# [TASK BRIEF]
Would you please copy each line of the data in which the string "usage" occurs?

━━ INFORMATION SHOWN

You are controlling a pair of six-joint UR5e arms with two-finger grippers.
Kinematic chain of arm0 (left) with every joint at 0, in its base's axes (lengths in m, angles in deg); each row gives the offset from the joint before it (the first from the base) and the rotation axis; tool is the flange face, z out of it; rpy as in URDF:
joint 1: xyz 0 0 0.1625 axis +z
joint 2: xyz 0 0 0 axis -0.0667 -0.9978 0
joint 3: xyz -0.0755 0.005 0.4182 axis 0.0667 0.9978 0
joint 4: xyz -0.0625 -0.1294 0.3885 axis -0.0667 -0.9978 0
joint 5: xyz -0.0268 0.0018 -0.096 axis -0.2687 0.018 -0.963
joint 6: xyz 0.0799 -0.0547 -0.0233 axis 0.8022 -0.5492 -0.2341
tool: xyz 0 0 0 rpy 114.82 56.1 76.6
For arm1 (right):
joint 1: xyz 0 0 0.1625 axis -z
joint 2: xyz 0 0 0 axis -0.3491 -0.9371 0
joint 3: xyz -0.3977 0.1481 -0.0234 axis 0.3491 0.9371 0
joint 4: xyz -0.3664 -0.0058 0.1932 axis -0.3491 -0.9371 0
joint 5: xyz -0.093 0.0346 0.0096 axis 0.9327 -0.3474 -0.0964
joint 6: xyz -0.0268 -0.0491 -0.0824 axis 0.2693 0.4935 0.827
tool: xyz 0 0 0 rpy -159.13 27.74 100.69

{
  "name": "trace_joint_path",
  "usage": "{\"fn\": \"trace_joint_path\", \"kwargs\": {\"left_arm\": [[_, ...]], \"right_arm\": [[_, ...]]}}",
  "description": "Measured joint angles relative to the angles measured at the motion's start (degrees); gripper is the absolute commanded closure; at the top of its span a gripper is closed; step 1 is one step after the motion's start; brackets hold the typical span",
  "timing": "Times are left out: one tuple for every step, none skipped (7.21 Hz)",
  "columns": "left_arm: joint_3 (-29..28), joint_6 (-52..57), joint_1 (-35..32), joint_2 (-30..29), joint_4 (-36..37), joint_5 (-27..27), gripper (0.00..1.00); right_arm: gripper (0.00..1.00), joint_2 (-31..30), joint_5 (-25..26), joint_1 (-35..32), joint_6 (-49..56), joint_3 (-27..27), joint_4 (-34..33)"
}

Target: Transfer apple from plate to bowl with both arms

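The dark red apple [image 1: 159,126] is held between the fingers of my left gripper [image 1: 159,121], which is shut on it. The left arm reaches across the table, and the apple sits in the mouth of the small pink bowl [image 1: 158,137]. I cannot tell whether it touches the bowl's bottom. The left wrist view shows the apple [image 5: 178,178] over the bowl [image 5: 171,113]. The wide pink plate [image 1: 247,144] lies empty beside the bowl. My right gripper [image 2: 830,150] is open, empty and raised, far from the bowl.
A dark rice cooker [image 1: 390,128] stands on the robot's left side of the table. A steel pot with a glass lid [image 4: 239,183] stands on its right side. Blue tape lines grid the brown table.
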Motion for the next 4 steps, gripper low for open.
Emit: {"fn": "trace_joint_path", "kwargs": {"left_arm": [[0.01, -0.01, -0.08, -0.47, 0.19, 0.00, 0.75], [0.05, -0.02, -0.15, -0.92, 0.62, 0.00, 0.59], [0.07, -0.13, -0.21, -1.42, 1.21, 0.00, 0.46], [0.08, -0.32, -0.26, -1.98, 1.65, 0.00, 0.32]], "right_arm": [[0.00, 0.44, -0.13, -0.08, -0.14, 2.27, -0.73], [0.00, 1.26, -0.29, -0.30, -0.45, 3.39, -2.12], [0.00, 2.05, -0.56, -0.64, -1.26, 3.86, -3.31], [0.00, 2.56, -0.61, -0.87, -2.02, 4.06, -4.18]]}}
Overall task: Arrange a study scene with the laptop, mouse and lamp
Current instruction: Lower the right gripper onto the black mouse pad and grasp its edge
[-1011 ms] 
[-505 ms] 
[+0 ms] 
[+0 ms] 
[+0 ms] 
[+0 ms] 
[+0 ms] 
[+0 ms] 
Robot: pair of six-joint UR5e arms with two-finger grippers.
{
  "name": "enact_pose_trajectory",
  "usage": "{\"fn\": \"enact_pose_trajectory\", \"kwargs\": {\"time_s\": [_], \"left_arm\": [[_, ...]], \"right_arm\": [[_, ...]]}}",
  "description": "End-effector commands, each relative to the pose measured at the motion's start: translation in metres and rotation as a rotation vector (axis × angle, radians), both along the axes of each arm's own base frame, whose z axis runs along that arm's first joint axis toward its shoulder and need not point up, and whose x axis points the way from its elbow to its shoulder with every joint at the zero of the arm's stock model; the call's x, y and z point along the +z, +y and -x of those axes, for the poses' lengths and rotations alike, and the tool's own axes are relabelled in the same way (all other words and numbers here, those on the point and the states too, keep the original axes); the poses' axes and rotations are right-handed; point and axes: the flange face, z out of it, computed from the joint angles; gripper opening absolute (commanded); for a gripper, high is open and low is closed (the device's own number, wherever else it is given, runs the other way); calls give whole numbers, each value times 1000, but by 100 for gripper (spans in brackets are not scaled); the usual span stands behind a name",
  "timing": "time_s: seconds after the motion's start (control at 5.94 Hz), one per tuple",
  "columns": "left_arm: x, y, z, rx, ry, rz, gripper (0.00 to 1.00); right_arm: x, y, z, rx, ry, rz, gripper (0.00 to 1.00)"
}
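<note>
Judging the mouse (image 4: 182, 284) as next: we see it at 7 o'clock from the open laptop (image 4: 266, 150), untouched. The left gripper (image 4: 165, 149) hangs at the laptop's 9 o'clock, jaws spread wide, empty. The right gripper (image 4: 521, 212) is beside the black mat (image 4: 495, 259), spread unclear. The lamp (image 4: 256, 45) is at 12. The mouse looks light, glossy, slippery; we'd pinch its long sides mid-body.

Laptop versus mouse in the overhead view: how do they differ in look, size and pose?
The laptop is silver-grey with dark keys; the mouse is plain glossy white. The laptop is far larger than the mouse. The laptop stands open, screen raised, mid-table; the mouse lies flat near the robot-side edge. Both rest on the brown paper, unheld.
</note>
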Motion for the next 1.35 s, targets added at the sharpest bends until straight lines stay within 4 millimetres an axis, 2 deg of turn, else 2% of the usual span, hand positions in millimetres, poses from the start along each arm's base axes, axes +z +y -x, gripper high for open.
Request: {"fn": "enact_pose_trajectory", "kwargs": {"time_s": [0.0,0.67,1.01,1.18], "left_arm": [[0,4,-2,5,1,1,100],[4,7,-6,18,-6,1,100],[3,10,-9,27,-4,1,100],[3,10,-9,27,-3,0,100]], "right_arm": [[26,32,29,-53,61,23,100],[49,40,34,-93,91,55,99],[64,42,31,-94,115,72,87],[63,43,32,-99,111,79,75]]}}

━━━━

# [EXERCISE RESPONSE]
  "usage": "{\"fn\": \"trace_joint_path\", \"kwargs\": {\"left_arm\": [[_, ...]], \"right_arm\": [[_, ...]]}}",
  "usage": "{\"fn\": \"enact_pose_trajectory\", \"kwargs\": {\"time_s\": [_], \"left_arm\": [[_, ...]], \"right_arm\": [[_, ...]]}}",

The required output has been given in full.